CAIRO, Oct. 29 (Aswat Masriya)- The strike at Mahallah’s Misr Spinning and Weaving Company, Egypt's largest textile company, continued Thursday for a ninth day, with workers insisting on getting assurances about the 10 percent social bonus and food allowance, before resuming production.
A source inside the company, who preferred to remain anonymouse for fear of reprisal, said that workers will continue striking until management present a written document guaranteeing the company's committement to deliver their financial demands.
He noted that companies in the same sector had received the 10 percent, including Helwan’s Spinning and Weaving Company, al-Siouf Spinning and Weaving Company in Alexandria, Stia Spinning and Weaving Company in Alexandria and Upper Egypt Spinning and Weaving Company.
Dalia Moussa, workers' coordinator at the Egyptian Center of Economic and Social Rights (ECESR), said “this pushed the workers in Mahalla to continue their strike”.
A total of 17,000 workers started their strike on October 21 to demand an allowance promised by President Abdel Fattah al-Sisi in a September decree, effective retroactively starting July.
However, the Finance Ministry issued a set of regulations and legal specifications denying the allowance to some workers including the workers striking in Mahallah, who refused to take their paychecks and started the strike when they found out that the allowance wasn’t given with their October salaries.
It seems that Sisi's law "was misinterpreted by the finance ministry," lawyer Alaa Abdel Tawab from the Egyptian Center for Social and Economic Rights previously told Aswat Masriya.
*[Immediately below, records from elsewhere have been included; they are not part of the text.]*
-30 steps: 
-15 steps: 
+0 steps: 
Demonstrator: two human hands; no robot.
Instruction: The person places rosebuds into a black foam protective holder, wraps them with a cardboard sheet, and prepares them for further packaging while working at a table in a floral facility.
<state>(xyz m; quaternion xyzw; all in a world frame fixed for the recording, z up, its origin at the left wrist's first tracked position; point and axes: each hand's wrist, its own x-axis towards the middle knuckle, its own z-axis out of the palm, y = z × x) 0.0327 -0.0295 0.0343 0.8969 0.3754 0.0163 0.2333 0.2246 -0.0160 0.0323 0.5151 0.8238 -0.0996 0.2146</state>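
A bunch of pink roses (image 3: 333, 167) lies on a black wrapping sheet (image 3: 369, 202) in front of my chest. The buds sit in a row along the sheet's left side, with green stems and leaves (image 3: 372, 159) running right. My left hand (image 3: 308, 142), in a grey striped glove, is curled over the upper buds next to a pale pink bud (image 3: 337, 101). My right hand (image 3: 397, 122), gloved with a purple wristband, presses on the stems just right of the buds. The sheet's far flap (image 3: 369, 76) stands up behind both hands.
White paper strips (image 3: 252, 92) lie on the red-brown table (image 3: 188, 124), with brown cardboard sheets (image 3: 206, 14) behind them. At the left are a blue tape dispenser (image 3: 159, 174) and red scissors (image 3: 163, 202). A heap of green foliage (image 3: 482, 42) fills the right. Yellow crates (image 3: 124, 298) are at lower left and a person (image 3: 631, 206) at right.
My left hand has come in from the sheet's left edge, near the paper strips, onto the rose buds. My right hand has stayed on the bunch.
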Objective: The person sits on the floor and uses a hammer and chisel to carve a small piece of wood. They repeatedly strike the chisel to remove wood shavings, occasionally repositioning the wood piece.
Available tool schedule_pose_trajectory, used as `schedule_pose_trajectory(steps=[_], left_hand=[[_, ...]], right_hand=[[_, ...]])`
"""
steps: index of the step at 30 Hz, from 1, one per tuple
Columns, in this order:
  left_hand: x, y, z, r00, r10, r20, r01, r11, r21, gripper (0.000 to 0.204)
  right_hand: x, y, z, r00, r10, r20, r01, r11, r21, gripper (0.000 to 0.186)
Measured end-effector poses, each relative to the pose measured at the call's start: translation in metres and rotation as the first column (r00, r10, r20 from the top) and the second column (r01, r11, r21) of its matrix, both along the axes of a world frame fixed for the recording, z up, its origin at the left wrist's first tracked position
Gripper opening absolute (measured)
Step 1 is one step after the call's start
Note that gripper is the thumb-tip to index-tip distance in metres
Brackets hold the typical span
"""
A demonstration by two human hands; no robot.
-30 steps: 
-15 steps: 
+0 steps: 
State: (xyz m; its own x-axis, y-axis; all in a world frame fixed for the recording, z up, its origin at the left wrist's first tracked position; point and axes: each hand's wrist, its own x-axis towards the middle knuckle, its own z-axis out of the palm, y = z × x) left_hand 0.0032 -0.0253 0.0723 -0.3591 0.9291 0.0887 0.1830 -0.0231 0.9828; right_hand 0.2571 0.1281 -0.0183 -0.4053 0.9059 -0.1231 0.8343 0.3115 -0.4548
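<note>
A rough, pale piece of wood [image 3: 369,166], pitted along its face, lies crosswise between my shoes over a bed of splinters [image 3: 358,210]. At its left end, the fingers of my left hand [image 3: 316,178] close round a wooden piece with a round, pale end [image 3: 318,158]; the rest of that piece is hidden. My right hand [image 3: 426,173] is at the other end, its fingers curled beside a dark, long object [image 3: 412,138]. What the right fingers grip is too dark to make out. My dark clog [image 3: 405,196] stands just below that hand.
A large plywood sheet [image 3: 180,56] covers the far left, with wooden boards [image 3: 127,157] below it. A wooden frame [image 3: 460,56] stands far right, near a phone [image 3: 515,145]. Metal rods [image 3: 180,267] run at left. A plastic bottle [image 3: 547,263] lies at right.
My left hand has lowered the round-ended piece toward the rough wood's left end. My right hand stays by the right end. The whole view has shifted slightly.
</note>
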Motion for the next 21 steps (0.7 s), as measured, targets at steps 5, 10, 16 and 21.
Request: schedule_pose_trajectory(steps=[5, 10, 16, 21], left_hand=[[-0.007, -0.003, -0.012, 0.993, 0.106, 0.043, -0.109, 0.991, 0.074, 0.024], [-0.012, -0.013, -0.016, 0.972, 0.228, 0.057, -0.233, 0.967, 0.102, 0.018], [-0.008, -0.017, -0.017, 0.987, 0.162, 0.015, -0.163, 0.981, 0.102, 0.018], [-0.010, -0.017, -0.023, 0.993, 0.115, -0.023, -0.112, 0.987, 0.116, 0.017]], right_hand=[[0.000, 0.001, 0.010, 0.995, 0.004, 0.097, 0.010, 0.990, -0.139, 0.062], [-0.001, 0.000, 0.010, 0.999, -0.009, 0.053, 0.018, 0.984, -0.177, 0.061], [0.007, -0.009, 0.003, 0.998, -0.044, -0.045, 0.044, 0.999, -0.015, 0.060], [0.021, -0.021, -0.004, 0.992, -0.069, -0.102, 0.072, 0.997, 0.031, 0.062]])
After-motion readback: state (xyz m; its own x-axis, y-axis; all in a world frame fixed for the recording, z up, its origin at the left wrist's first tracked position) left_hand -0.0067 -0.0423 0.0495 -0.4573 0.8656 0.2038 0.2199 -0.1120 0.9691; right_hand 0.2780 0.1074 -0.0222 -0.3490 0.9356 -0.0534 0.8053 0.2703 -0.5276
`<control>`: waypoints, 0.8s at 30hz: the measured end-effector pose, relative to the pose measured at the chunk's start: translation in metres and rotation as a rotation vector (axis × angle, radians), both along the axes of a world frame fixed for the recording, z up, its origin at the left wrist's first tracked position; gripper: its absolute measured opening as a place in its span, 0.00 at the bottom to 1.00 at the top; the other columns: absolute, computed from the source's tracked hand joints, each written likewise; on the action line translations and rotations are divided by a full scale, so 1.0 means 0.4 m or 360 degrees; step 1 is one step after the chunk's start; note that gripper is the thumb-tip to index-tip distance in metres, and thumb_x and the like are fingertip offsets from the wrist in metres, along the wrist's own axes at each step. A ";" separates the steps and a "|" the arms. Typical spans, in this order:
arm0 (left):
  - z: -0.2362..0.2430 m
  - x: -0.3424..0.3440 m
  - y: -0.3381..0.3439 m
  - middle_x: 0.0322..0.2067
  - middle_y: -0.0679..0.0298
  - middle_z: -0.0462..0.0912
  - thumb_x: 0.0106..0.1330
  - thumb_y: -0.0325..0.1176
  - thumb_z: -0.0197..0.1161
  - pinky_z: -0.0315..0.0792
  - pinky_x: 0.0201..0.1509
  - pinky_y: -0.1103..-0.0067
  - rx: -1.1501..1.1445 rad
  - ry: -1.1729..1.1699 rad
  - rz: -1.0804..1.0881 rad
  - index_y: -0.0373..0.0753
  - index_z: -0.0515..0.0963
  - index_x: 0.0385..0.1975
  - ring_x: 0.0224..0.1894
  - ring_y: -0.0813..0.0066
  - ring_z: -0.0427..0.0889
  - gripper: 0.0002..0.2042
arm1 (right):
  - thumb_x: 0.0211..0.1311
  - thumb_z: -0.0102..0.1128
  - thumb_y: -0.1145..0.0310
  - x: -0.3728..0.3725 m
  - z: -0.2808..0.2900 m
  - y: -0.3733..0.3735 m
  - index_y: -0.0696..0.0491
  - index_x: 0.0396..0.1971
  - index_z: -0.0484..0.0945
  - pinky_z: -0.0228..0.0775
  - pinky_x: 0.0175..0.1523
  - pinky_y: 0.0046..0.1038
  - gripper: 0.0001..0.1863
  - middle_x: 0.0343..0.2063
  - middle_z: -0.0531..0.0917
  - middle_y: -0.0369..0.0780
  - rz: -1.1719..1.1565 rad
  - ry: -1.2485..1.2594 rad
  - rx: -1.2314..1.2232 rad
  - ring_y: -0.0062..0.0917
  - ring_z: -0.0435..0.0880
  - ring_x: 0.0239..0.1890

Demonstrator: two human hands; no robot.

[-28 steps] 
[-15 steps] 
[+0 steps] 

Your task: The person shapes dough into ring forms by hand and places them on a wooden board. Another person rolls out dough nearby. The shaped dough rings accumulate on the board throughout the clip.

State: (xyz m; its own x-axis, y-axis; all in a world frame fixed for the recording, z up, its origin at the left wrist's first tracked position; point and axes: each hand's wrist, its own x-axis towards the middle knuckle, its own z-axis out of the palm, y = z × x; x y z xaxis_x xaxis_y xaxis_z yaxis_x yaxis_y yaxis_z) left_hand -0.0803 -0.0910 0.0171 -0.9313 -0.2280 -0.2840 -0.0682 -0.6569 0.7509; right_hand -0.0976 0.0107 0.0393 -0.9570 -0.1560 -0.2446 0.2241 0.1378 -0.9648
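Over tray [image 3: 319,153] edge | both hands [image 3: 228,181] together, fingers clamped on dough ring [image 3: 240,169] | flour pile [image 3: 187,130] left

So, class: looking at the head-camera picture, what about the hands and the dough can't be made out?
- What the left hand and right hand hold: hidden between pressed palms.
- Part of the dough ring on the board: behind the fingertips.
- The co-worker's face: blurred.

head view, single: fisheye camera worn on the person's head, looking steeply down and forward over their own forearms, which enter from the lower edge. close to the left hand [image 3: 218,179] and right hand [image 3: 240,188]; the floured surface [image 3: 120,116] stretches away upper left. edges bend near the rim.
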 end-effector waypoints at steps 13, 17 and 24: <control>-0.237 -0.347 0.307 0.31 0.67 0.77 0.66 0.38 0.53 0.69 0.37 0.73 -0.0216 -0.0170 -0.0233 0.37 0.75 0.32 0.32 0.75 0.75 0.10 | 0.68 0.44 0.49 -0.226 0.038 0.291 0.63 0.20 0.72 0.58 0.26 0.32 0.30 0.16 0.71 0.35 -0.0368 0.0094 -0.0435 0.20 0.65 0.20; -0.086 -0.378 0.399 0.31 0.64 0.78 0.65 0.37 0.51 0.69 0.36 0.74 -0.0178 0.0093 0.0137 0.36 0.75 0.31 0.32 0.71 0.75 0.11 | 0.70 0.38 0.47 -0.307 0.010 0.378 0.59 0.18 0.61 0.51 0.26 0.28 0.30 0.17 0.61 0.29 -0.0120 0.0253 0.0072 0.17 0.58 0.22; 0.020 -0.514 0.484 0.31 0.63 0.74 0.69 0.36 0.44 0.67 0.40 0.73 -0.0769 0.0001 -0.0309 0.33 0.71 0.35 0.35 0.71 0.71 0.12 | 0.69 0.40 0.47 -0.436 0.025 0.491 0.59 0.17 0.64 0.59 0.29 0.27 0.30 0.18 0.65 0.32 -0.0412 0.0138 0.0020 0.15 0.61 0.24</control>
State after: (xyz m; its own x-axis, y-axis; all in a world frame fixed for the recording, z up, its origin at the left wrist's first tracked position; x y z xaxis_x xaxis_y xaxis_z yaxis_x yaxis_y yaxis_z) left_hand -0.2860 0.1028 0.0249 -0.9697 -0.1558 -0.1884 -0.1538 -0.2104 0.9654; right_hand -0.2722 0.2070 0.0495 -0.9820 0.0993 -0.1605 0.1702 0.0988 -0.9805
Labor Minister Gamal Sorour gave the workers a 48 hour ultimatum on Monday, which ended on Wednesday, to put off their strike before the government attends to their demands, warning that “legal measures will be taken against any attempts to obstruct work.”
The workers however continued to strike.
Initially, three workers were suspended but they were reinstated shortly after. But according to Moussa, eight others were suspended Thursday for six days.
Moussa also said that the workers are generally concerned and that the management is planning to privatize the company.
"There has been no investment in the company, those who retire are not replaced and the company isn't hiring," she said.
The number of the employees decreased from 24,000 in 2008 to 17,000 today, which suggests that the company is letting people go without replacing them, she added.
The textile company is known for its political significance as it has a long history of labour struggles.
In April 2008, the Mahallah textile workers had planned a strike to protest against the increased cost of living and low wages.
The strike attempt was thwarted, which pushed workers to take to the streets and clash with security forces. Calls for solidarity led to street clashes with police and the birth of the April 6 Youth Movement, one of the groups that electrified the January uprising.
The current strike comes amid heightened urban consumer inflation which jumped to 9.2 percent in September, according to the official statistics agency CAPMAS.
It also comes during difficult economic times in Egypt, which is still reeling from the aftermath of years of social and economic turmoil following the uprising.